A district court, after reviewing the entire record, may affirm, modify, or reverse the decision with or without remand to the Commissioner for rehearing. Podedworny v. Harris, 745 F.2d 210, 221 (3d Cir. 1984).

B. Whether The ALJ Improperly Disregarded The Opinion Of Plaintiff's Treating Physician And Two Consultative Examiners

Plaintiff argues that her treating psychiatrist and two consultative examiners were unanimous in finding that she has marked limitations on her ability to work and that the ALJ improperly disregarded these opinions in favor of the opinions of two non-examining state agents who concluded that Plaintiff's limitations were more moderate. This argument is unpersuasive.

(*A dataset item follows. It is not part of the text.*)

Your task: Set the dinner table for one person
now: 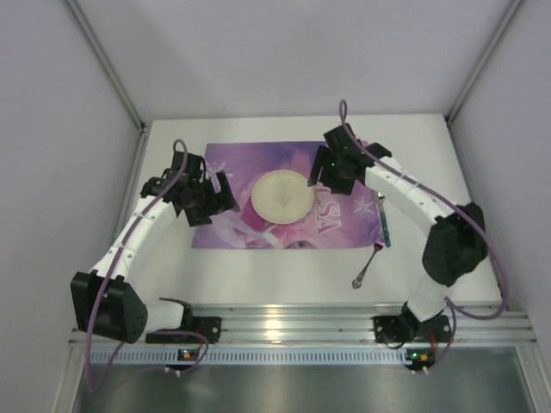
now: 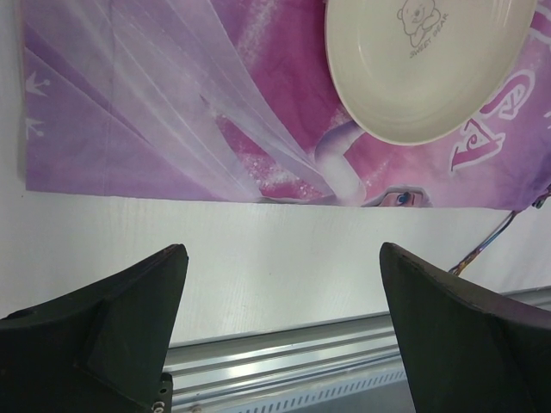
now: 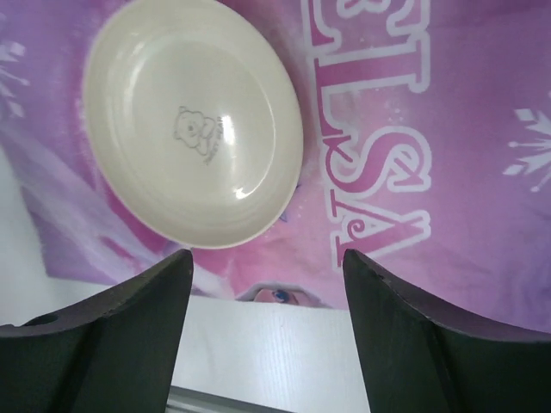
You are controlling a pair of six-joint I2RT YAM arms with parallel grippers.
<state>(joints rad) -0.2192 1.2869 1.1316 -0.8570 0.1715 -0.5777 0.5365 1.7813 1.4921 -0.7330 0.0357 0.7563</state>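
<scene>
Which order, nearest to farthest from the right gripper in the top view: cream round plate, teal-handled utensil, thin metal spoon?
1. Cream round plate, beside the right gripper.
2. Teal-handled utensil, purple placemat's right edge.
3. Thin metal spoon, on white tabletop.

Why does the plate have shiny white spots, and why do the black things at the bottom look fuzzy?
Right wrist view: light glints on the glossy plate by its bear print; the right gripper is so near the lens it looks soft. Left wrist view: the left gripper is soft too, and the metal rail gleams. Top view: that rail shines.
</scene>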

The ALJ found that Plaintiff had the residual functional capacity to perform medium exertional work limited to simple routine repetitive tasks not performed in a fast paced production environment involving only simple work-related decisions and in general relatively few workplace changes. The ALJ also limited Plaintiff to only occasional interaction with supervisors, co-workers, and the general public. (R. 16). Contrary to Plaintiff's assertions, I find that the ALJ's RFC finding is supported by substantial evidence of record, including, inter alia, records from Plaintiff's treating psychiatrists, the state agency medical consultants, and Plaintiff's self-reported activities of daily living.

1. Treating Physicians

Plaintiff first argues that the records of her treating mental health providers at Latrobe Area Hospital Mental Health support her argument that she was markedly limited in her ability to work because the provider's office notes dated June 21, 2005 through May 26, 2006 indicate that Plaintiff had Global Assessment of Functioning ("GAF") scores ranging from 35 to 55. (R. 193-198). Plaintiff states that according to the current issue of the Diagnostic and Statistical Manual of Mental Disorders ("DSM-IVR"), a GAF score of 50 or below indicates serious symptoms with serious to major impairment in several areas including social, occupational, or school functioning. Pl.'s Br. at 6. I agree with Defendant that Plaintiff's reliance on her GAF scores in this case is misplaced.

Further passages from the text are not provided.